Read through the listing below and copy each line in which the word "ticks" occurs.

--- Provided entries Enclosed Below ---

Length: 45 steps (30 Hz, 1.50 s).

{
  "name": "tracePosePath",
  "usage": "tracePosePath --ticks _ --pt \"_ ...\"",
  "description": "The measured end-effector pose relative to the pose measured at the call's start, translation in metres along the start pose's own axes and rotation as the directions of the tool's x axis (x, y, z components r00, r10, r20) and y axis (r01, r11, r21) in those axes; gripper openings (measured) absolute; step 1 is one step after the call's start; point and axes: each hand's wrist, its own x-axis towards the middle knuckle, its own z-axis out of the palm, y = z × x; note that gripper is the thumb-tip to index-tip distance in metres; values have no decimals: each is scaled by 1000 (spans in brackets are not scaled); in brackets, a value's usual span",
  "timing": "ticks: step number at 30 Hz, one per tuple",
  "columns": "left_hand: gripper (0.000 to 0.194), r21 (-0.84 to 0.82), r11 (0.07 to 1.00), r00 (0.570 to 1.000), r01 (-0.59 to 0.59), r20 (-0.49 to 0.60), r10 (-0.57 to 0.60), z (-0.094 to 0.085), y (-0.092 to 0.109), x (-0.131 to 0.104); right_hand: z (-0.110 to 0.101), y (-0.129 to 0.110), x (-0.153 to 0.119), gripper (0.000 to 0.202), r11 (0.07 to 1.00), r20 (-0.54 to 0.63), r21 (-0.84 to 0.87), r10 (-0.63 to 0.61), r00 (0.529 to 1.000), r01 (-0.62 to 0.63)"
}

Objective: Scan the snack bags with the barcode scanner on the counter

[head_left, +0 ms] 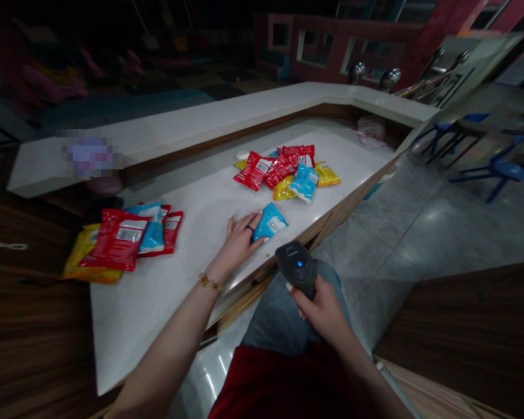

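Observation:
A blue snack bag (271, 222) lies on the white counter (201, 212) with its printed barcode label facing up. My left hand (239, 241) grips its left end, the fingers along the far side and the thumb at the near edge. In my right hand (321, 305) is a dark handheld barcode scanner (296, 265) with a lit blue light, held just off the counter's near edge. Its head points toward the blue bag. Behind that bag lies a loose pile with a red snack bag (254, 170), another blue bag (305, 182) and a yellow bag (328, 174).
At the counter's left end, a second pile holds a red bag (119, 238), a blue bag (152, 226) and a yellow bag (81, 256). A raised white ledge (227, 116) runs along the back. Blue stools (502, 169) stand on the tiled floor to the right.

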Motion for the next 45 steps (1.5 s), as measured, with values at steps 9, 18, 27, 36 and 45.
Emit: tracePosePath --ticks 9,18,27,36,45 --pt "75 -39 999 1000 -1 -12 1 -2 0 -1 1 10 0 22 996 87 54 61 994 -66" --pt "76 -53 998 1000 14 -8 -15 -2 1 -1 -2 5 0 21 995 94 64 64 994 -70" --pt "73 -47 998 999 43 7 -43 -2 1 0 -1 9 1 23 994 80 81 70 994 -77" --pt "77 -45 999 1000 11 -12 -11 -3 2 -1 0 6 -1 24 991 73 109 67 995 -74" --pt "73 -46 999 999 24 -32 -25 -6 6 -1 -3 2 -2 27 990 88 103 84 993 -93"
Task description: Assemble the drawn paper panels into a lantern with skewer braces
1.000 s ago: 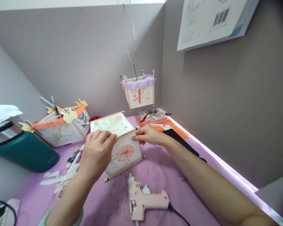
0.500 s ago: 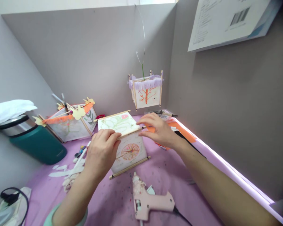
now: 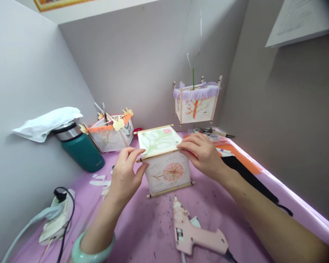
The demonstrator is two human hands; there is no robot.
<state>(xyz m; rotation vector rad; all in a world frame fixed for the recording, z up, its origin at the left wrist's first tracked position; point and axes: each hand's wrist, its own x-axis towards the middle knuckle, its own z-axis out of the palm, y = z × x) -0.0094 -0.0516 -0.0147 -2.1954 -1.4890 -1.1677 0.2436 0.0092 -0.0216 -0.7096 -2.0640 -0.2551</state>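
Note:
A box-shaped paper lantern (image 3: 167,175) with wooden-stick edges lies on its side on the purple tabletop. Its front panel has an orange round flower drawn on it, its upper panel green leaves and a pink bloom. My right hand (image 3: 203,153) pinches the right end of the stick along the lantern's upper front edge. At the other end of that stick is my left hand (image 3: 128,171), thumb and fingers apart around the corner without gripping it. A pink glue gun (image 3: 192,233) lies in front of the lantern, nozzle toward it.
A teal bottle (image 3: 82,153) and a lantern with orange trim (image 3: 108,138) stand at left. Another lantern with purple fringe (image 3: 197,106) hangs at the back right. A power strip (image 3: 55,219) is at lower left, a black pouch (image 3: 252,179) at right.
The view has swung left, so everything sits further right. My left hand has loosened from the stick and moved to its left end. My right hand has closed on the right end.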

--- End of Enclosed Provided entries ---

### Final answer
  "usage": "tracePosePath --ticks _ --pt \"_ ...\"",
  "timing": "ticks: step number at 30 Hz, one per tuple",
Emit: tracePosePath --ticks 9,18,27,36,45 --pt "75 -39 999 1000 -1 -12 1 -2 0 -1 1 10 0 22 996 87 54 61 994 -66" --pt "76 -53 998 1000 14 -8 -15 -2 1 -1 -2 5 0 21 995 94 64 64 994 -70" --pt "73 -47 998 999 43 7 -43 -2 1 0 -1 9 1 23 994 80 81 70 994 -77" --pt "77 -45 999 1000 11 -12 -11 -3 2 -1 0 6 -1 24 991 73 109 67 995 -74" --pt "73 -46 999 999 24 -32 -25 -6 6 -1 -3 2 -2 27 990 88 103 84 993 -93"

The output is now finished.